Among the lines below, keep only those from the one containing "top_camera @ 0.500" through the one containing "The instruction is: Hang", and reproduce them exactly.

Given information Block Start

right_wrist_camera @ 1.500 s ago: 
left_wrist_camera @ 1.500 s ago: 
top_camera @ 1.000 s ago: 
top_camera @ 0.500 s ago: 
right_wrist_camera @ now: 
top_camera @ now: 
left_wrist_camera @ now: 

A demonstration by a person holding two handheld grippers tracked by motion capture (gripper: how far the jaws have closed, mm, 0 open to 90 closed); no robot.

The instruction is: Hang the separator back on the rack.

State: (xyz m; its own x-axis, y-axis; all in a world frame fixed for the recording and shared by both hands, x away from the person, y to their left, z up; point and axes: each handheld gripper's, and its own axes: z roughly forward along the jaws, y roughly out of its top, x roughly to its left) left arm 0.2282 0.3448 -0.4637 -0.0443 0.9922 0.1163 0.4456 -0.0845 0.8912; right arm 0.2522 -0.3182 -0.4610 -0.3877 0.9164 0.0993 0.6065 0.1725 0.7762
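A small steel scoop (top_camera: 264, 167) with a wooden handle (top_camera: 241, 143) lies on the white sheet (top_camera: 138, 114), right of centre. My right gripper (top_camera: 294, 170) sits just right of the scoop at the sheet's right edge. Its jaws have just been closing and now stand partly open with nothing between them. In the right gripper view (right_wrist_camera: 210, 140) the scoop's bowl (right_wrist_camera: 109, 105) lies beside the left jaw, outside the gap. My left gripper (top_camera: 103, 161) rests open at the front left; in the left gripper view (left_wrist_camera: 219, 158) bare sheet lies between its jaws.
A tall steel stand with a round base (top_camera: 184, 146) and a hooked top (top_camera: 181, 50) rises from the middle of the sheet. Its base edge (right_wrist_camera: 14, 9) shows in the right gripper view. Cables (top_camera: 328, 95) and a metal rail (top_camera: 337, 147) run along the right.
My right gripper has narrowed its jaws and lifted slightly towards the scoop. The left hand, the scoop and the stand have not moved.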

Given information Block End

Answer box:
top_camera @ 0.500 s ago: 
right_wrist_camera @ now: 
top_camera @ now: 
left_wrist_camera @ now: 

A demonstration by a person holding two handheld grippers tracked by motion capture (gripper: how far the jaws have closed, mm, 0 open to 90 closed); no robot.

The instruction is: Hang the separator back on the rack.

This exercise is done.